A form of cell death long dismissed as biological debris may in fact be the missing link in efforts to slow aging, treat chronic illness, and support human survival in deep space.

Scientists from University College London (UCL), biotech firm LinkGevity, and the European Space Agency (ESA) argue that necrosis—a chaotic type of unprogrammed cell death—should be viewed not as an endpoint, but as a critical trigger for tissue damage and systemic decline.

Dr Keith Siew, one of the study authors, says, “Nobody really likes talking about death, even cell death, which is perhaps why the physiology of death is so poorly understood. And in a way necrosis is death. If enough cells die, then tissues die, then we die. The question is what would happen if we could pause or stop necrosis.”

“Necrosis remains one of the last frontiers in medicine – a common thread across aging, disease, space biology, and scientific progress itself,” adds Dr Carina Kern, lead author of the study.

Why necrosis matters

Necrosis occurs when cells are overwhelmed by injury, infection, or stress. The process floods cells with calcium, disrupting vital functions and causing the cell to rupture. This sudden collapse spills toxic molecules into surrounding tissue, triggering inflammation and accelerating damage.

Unlike programmed cell death, which follows a tidy dismantling routine, necrosis is messy—and contagious. One dying cell can spark a chain reaction in its neighbors, compounding degeneration over time. Researchers believe this may explain how chronic diseases such as Alzheimer’s, kidney failure, and cardiovascular decline intensify with age.

Dr Siew says, “When cells die, it’s not always a peaceful process for the neighbours.”

Dr Kern explains: “Necrosis has been hiding in plain sight. As a final stage of cell death, it’s been largely overlooked. But mounting evidence shows it’s far more than an endpoint. It’s a central mechanism through which systemic degeneration not only arises but also spreads. That makes it a critical point of convergence across many diseases.”

“If we can target necrosis, we could unlock entirely new ways to treat conditions ranging from kidney failure to cardiac disease, neurodegeneration, and even aging itself.”

Dr Kern added, “In many age-related diseases – affecting diverse organs such as the lungs, kidneys, liver, brain, and cardiovascular system – relentless cascades of necrosis fuel the progression of disease. This is often alongside impaired healing that leads to fibrosis, inflammation and damaged cells. Each cascade triggers and amplifies the next.

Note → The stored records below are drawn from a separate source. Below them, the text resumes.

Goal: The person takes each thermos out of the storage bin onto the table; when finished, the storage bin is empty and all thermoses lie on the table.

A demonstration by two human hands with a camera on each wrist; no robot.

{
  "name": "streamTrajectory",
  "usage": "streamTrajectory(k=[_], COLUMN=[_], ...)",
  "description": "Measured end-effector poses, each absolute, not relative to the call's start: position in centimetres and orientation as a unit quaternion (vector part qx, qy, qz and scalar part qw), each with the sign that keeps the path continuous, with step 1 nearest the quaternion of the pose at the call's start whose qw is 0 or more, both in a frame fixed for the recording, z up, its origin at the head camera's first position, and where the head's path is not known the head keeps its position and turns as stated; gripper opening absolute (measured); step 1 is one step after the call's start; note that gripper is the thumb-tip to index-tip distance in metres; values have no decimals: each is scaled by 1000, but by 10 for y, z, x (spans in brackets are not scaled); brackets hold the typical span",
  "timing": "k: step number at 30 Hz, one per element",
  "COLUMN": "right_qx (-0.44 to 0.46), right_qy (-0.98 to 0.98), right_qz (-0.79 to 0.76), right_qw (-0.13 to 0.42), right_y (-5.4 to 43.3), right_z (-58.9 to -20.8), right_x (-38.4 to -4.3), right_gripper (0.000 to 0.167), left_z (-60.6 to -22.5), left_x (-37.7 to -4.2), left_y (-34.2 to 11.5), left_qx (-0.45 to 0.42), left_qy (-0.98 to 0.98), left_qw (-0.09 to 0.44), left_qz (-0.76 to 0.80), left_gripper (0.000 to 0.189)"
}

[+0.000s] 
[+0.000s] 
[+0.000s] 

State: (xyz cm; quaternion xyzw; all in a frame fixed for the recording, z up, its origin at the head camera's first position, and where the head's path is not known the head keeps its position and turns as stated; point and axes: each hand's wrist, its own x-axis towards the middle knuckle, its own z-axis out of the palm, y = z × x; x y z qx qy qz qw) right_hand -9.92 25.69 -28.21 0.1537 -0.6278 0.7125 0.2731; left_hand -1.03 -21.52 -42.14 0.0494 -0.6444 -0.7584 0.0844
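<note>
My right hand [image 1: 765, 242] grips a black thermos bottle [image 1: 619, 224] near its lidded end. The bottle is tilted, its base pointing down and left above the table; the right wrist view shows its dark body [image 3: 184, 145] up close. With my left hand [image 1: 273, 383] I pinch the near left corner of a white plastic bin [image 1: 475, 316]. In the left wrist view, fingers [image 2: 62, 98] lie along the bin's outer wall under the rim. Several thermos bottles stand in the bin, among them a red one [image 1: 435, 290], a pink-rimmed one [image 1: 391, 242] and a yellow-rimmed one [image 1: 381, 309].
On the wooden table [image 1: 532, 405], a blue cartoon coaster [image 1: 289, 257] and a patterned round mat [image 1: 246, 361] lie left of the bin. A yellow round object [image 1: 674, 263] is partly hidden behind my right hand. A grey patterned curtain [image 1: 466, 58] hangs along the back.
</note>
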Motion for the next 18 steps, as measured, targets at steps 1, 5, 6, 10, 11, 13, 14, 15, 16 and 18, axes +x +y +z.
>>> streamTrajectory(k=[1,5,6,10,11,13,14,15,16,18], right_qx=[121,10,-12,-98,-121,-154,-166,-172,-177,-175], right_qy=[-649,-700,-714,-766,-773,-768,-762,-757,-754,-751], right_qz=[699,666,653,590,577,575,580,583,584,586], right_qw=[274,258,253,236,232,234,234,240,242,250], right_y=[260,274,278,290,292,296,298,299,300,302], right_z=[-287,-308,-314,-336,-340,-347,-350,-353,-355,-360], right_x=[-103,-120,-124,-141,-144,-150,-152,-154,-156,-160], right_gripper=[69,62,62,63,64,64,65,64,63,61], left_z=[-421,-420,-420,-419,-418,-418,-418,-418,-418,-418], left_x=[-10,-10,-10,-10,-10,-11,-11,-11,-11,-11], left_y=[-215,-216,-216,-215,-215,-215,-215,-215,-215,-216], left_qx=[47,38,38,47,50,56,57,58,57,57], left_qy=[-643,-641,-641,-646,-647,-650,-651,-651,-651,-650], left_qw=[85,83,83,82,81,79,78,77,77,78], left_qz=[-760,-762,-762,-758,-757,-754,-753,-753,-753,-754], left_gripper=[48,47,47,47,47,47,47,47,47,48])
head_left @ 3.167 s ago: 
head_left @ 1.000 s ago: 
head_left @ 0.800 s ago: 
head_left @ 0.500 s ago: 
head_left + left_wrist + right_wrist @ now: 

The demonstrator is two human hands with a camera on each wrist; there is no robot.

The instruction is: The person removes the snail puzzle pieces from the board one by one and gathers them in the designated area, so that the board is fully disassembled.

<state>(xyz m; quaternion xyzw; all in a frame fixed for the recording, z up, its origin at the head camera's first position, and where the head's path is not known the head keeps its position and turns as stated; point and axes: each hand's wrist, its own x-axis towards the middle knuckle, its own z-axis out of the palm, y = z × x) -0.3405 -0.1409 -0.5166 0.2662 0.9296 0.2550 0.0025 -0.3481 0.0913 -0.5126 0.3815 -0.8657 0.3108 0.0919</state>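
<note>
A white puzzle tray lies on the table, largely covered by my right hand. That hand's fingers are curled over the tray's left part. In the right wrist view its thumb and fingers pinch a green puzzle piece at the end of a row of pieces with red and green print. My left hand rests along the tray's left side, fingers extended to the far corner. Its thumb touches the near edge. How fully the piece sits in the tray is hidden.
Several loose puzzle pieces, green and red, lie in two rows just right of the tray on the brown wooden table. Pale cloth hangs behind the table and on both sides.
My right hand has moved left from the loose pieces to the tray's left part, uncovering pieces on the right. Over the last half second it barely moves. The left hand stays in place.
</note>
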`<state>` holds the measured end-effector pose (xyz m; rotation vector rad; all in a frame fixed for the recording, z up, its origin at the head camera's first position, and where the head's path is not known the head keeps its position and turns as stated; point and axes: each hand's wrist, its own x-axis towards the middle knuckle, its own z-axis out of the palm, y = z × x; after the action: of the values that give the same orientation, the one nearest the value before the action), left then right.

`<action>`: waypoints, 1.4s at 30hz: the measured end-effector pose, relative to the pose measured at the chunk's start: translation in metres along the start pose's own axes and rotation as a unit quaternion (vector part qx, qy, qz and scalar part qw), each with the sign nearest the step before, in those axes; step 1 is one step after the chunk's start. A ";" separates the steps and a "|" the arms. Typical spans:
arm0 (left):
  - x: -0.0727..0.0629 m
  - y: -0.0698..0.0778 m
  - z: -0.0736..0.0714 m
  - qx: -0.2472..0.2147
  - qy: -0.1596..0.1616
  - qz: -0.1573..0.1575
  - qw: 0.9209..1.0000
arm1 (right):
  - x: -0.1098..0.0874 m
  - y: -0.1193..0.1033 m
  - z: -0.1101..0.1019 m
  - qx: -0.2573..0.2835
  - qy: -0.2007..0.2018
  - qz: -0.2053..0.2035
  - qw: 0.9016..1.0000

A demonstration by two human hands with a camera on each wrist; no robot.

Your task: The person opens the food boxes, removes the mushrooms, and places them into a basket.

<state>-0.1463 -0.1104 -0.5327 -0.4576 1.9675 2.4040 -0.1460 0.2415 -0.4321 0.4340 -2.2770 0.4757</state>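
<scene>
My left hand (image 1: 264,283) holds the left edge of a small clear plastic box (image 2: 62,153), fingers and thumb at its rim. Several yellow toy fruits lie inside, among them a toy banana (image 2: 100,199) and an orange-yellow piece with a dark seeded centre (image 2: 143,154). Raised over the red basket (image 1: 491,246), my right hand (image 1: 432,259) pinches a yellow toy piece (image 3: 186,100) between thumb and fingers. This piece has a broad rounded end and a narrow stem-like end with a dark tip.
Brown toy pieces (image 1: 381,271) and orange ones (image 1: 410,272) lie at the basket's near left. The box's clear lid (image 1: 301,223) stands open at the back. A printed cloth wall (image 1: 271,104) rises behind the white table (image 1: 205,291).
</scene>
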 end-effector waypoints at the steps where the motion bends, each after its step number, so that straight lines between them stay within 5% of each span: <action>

Stopping degeneration, on Earth and beyond

Necrosis may also present a significant obstacle to human space exploration. During spaceflight, astronauts face accelerated aging caused by microgravity and cosmic radiation. A 2024 study involving Dr Siew found that kidney function rapidly deteriorates in low-gravity environments, raising concerns that long-duration missions could push the organ past its limit.

Professor Damian Bailey said: “Targeting necrosis offers potential to not only transform longevity on Earth but also push the frontiers of space exploration. In space, the same factors that cause aging on Earth are made worse by cosmic radiation and microgravity – speeding up degeneration dramatically.”

“If we could prevent necrosis, even temporarily, we would be shutting down these destructive cycles at their source, enabling normal physiological processes and cell division to resume – and potentially even allowing for regeneration,” concluded Dr. Kern.